Dataset records

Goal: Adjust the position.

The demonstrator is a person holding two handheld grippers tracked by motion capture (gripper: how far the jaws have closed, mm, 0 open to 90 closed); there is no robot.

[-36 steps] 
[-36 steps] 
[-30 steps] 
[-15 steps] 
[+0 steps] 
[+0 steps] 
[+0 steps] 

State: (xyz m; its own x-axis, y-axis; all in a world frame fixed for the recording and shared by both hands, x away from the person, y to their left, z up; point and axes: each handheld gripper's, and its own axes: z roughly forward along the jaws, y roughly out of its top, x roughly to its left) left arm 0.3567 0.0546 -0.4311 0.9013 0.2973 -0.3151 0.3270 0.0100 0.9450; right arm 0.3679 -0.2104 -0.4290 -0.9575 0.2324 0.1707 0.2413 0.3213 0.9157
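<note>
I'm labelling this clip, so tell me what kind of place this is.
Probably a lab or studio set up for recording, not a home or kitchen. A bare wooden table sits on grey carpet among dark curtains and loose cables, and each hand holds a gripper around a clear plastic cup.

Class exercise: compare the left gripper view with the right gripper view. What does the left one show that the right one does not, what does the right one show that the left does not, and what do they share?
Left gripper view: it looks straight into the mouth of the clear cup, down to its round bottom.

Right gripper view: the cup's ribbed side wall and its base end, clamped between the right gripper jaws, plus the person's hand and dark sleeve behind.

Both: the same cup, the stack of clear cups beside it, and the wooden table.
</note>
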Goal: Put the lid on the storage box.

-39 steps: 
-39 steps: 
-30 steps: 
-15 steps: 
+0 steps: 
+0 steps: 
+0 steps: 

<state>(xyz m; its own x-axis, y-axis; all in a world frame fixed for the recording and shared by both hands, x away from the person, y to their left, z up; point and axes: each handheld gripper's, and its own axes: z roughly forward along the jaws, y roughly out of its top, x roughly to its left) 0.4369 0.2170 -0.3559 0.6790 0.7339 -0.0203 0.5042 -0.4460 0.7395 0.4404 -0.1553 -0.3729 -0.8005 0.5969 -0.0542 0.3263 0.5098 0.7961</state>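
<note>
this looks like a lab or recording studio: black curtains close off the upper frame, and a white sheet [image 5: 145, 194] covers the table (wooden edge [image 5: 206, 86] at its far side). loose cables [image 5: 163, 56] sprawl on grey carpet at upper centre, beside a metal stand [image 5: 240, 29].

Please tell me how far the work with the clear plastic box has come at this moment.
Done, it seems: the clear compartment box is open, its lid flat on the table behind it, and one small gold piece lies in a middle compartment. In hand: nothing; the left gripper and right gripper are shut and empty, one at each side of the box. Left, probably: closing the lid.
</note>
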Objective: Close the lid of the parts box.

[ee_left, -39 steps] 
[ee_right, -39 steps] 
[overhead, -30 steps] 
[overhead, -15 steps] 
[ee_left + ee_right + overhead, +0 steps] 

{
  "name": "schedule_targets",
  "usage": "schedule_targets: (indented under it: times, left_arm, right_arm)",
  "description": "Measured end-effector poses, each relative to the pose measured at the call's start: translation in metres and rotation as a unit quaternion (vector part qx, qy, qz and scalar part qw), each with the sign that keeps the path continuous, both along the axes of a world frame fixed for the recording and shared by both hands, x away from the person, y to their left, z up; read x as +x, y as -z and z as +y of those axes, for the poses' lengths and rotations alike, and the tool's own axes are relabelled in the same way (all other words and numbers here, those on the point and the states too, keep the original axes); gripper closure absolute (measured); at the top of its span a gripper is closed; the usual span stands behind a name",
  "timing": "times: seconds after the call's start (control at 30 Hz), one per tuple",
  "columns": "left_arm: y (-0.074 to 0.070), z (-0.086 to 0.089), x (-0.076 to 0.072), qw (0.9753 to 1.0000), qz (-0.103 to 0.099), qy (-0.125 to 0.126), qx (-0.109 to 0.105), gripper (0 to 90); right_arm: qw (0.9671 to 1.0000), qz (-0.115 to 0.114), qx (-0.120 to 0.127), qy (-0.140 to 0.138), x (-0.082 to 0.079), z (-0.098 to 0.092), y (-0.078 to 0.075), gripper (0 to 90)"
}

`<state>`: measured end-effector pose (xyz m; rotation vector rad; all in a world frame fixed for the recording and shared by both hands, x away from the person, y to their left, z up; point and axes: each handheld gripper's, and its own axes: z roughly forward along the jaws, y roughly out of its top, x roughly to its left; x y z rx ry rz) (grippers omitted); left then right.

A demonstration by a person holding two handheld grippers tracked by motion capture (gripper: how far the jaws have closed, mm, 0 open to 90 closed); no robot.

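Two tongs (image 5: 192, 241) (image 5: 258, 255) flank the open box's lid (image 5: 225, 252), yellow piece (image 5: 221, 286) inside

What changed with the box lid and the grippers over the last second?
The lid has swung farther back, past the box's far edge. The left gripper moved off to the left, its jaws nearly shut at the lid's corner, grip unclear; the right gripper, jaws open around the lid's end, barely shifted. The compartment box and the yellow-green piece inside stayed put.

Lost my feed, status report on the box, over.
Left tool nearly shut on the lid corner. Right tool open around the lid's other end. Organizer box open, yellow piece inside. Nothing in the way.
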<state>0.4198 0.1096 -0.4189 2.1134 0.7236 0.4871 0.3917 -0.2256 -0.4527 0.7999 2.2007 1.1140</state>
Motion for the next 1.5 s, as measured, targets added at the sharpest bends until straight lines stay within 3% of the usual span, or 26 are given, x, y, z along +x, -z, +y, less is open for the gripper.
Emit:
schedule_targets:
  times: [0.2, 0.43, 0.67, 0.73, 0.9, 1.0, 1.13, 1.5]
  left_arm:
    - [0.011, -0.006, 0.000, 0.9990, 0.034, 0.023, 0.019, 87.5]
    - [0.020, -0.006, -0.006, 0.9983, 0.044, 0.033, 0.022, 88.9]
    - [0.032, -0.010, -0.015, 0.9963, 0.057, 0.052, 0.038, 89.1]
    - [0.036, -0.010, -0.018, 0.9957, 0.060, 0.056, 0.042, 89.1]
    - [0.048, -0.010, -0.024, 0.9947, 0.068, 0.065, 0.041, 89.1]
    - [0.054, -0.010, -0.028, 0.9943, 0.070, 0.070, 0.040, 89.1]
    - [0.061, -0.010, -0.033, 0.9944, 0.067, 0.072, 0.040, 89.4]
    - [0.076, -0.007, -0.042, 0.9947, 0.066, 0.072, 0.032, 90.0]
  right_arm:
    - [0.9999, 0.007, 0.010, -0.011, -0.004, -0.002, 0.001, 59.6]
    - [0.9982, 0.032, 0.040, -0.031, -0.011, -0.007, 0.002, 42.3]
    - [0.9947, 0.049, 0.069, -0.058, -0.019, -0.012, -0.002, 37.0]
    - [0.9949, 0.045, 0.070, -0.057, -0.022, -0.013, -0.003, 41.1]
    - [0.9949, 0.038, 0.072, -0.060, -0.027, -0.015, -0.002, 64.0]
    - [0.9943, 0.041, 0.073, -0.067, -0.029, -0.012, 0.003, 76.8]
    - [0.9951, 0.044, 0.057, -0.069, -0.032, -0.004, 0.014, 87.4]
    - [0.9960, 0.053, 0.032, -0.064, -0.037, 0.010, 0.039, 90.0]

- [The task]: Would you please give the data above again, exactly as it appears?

- [Answer to the problem]:
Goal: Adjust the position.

The demonstrator is a person holding two handheld grippers tracked by motion capture (gripper: how far the jaws have closed, mm, 0 open to 90 closed); there is no robot.

[-36 steps] 
[-36 steps] 
[-30 steps] 
[-15 steps] 
[+0 steps] 
[+0 steps] 
[+0 steps] 

State: (xyz m; its own x-axis, y-axis; all in a world frame fixed for the recording and shared by both hands, x away from the person, y to their left, z up; point and axes: each handheld gripper's, and its own axes: z roughly forward along the jaws, y roughly out of its top, x roughly to its left) left arm 0.3567 0.0546 -0.4311 0.9013 0.2973 -0.3151 0.3270 0.0100 0.9450; right arm 0.3679 -0.2104 -0.4290 -0.9575 0.2324 0.1707 0.2413 0.3213 0.9157
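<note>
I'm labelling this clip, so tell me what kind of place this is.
Probably a lab or studio set up for recording, not a home or kitchen. A bare wooden table sits on grey carpet among dark curtains and loose cables, and each hand holds a gripper around a clear plastic cup.

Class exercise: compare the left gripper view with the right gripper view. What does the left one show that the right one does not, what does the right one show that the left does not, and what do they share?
Left gripper view: it looks straight into the mouth of the clear cup, down to its round bottom.

Right gripper view: the cup's ribbed side wall and its base end, clamped between the right gripper jaws, plus the person's hand and dark sleeve behind.

Both: the same cup, the stack of clear cups beside it, and the wooden table.
</note>
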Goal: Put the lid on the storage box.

-39 steps: 
-39 steps: 
-30 steps: 
-15 steps: 
+0 steps: 
+0 steps: 
+0 steps: 

<state>(xyz m; its own x-axis, y-axis; all in a world frame fixed for the recording and shared by both hands, x away from the person, y to their left, z up; point and axes: each handheld gripper's, and its own axes: z roughly forward along the jaws, y roughly out of its top, x roughly to its left) 0.4369 0.2170 -0.3559 0.6790 0.7339 -0.0203 0.5042 -0.4460 0.7395 0.4404 -0.1553 -0.3729 -0.8005 0.5969 -0.0542 0.3263 0.5098 0.7961</state>
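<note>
this looks like a lab or recording studio: black curtains close off the upper frame, and a white sheet [image 5: 145, 194] covers the table (wooden edge [image 5: 206, 86] at its far side). loose cables [image 5: 163, 56] sprawl on grey carpet at upper centre, beside a metal stand [image 5: 240, 29].

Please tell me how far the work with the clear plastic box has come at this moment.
Done, it seems: the clear compartment box is open, its lid flat on the table behind it, and one small gold piece lies in a middle compartment. In hand: nothing; the left gripper and right gripper are shut and empty, one at each side of the box. Left, probably: closing the lid.
</note>
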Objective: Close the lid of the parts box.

[ee_left, -39 steps] 
[ee_right, -39 steps] 
[overhead, -30 steps] 
[overhead, -15 steps] 
[ee_left + ee_right + overhead, +0 steps] 

{
  "name": "schedule_targets",
  "usage": "schedule_targets: (indented under it: times, left_arm, right_arm)",
  "description": "Measured end-effector poses, each relative to the pose measured at the call's start: translation in metres and rotation as a unit quaternion (vector part qx, qy, qz and scalar part qw), each with the sign that keeps the path continuous, both along the axes of a world frame fixed for the recording and shared by both hands, x away from the person, y to their left, z up; read x as +x, y as -z and z as +y of those axes, for the poses' lengths and rotations alike, and the tool's own axes are relabelled in the same way (all other words and numbers here, those on the point and the states too, keep the original axes); gripper closure absolute (measured); at the top of its span a gripper is closed; the usual span stands behind a name",
  "timing": "times: seconds after the call's start (control at 30 Hz), one per tuple",
  "columns": "left_arm: y (-0.074 to 0.070), z (-0.086 to 0.089), x (-0.076 to 0.072), qw (0.9753 to 1.0000), qz (-0.103 to 0.099), qy (-0.125 to 0.126), qx (-0.109 to 0.105), gripper (0 to 90); right_arm: qw (0.9671 to 1.0000), qz (-0.115 to 0.114), qx (-0.120 to 0.127), qy (-0.140 to 0.138), x (-0.082 to 0.079), z (-0.098 to 0.092), y (-0.078 to 0.075), gripper (0 to 90)"
}

`<state>`: measured end-effector pose (xyz m; rotation vector rad; all in a world frame fixed for the recording and shared by both hands, x away from the person, y to their left, z up; point and axes: each handheld gripper's, and its own axes: z roughly forward along the jaws, y roughly out of its top, x roughly to its left; x y z rx ry rz) (grippers omitted); left then right.

A demonstration by a person holding two handheld grippers tracked by motion capture (gripper: how far the jaws have closed, mm, 0 open to 90 closed); no robot.

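Two tongs (image 5: 192, 241) (image 5: 258, 255) flank the open box's lid (image 5: 225, 252), yellow piece (image 5: 221, 286) inside

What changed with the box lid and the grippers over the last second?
The lid has swung farther back, past the box's far edge. The left gripper moved off to the left, its jaws nearly shut at the lid's corner, grip unclear; the right gripper, jaws open around the lid's end, barely shifted. The compartment box and the yellow-green piece inside stayed put.

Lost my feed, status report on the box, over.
Left tool nearly shut on the lid corner. Right tool open around the lid's other end. Organizer box open, yellow piece inside. Nothing in the way.
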<state>0.4198 0.1096 -0.4189 2.1134 0.7236 0.4871 0.3917 -0.2256 -0.4527 0.7999 2.2007 1.1140</state>
Motion for the next 1.5 s, as measured, targets added at the sharpest bends until straight lines stay within 3% of the usual span, or 26 are given, x, y, z along +x, -z, +y, less is open for the gripper.
Emit:
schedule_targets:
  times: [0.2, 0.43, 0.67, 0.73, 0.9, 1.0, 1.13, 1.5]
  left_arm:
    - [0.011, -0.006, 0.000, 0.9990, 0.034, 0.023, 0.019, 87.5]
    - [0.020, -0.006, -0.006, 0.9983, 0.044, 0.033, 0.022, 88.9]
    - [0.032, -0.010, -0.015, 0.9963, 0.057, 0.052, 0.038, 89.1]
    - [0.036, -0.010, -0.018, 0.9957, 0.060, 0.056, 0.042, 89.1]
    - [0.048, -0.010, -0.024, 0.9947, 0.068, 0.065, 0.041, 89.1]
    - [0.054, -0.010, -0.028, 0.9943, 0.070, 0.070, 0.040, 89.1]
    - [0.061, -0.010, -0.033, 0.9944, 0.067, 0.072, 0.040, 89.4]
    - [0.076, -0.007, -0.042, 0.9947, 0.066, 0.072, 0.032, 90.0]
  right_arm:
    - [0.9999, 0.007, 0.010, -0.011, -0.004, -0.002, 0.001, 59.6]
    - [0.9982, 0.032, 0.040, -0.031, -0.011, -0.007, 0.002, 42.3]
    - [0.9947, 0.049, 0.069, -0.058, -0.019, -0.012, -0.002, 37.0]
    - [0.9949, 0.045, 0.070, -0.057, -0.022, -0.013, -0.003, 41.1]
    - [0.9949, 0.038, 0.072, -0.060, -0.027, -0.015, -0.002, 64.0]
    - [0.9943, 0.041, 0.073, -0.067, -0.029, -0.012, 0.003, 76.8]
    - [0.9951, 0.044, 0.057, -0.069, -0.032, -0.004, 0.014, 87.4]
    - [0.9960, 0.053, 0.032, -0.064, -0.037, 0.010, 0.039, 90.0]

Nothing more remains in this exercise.